War es das Phänomen „Crazy Rich Asians“, das sie dazu brachte, mit Celine Dion in einem Partybus zu fahren? „Ich denke, das kann man mit Fug und Recht sagen, ja“, sagt Chan. „Wenn ich jetzt zurückblicke, hätte ich mir nicht einmal vor fünf Jahren vorstellen können, dass dieser Film gedreht würde. Ich fühle mich so glücklich, dass ich daran beteiligt war.“ Sie hält inne. „Ich will nicht übertreiben, aber ich habe meine Mutter und meinen Vater zur Premiere in London mitgenommen, und sie waren zu Tränen gerührt. Meine Mutter sagte zu mir, sie hätte nie erwartet, Menschen zu sehen, die wie ihre Familie aussehen, das Essen, das wir gegessen haben, die Musik, die im Soundtrack war, die sie seit ihrer Kindheit nicht mehr gehört hatte. Es war wirklich persönlich und etwas ganz Besonderes.“

'Emotional roh': als Hannah mit Arinzé Kene in Channel 4's I Am Hannah.
‚Emotional roh‘: als Hannah mit Arinzé Kene in Channel 4’s I Am Hannah.
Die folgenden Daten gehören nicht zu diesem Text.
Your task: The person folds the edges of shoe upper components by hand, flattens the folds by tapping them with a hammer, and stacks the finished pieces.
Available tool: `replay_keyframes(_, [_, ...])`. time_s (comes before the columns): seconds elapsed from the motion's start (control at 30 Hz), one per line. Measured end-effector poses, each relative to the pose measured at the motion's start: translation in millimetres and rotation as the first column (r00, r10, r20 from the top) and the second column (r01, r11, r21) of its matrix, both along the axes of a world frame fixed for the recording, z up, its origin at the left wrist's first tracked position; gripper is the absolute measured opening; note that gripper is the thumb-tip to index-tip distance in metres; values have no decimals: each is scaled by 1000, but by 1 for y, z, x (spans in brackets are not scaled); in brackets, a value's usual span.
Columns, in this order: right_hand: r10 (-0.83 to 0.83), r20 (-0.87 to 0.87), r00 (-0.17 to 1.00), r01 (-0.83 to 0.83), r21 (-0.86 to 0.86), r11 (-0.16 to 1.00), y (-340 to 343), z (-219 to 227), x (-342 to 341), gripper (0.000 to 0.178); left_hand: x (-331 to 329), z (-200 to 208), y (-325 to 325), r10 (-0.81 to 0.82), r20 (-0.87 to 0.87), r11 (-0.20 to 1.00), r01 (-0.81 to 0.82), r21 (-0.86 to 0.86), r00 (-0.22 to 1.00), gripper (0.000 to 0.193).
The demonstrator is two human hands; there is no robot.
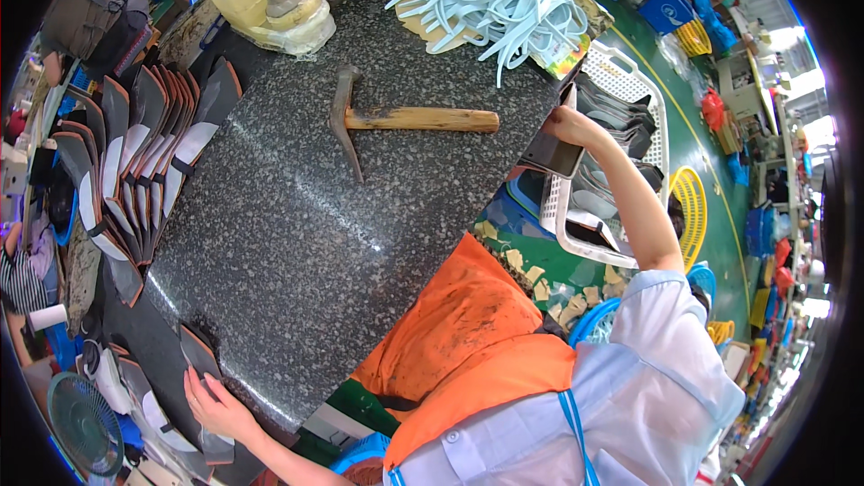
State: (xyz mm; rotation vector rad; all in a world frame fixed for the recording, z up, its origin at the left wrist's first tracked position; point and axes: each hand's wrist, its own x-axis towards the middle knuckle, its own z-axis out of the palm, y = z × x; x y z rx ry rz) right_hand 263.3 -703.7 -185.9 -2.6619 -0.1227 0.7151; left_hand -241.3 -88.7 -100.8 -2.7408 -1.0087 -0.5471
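At the right edge of the speckled dark stone tabletop [297, 243], my right hand [574, 128] is closed on a dark grey insole-shaped piece [553, 155]. That piece is over the rim of a white plastic basket [664, 126] holding more dark and pale pieces. At the lower left, my left hand [216, 407] lies with outstretched fingers on another dark insole-shaped piece [200, 351] by the table edge. Part of that piece is hidden under the hand. A hammer [423, 119] with a wooden handle lies on the stone, away from both hands.
Layered dark-and-white pieces [148, 144] fan out at the left. Pale blue strips [504, 4] heap at the far edge, near a yellowish tub [310, 22] with a grey cone. An orange apron [468, 324] covers my lap. A yellow basket [688, 216] stands at right.
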Motion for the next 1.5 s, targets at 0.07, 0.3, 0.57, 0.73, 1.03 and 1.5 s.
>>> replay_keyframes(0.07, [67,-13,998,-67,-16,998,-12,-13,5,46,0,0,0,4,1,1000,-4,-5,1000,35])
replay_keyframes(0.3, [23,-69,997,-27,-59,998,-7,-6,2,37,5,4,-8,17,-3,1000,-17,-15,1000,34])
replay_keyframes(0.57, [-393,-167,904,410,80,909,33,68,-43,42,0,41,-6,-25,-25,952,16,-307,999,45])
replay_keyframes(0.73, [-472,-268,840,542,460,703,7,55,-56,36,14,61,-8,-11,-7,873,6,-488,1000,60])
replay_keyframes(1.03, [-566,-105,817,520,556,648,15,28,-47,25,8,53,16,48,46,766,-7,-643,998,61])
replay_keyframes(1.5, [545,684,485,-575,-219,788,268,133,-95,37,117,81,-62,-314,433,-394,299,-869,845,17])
Foto: Aimee Spinks/Channel 4

Chan wuchs in der Nähe von Sevenoaks in Kent auf. Nach der Schule studierte sie Rechtswissenschaften an der Universität Oxford (sie entschied sich für das Worcester College, weil dort ein ausgeglichenes Verhältnis zwischen Männern und Frauen sowie zwischen staatlichen und privaten Schulen herrschte). Sie bekam schließlich eine Stelle in einer Anwaltskanzlei, schob das Praktikum aber zwei Jahre lang auf, bevor sie es schließlich ablehnte, um auf die Schauspielschule zu gehen. „Mir ist klar, dass das, was mich ursprünglich an der Juristerei gereizt hat, das Anschauen von Filmen war, in denen es um Gerichtsdramen ging und Anwälte diese unglaublichen Reden hielten“, lacht sie. Sie sagt, sie habe einfach nicht gewusst, dass es möglich war, professionelle Schauspielerin zu werden.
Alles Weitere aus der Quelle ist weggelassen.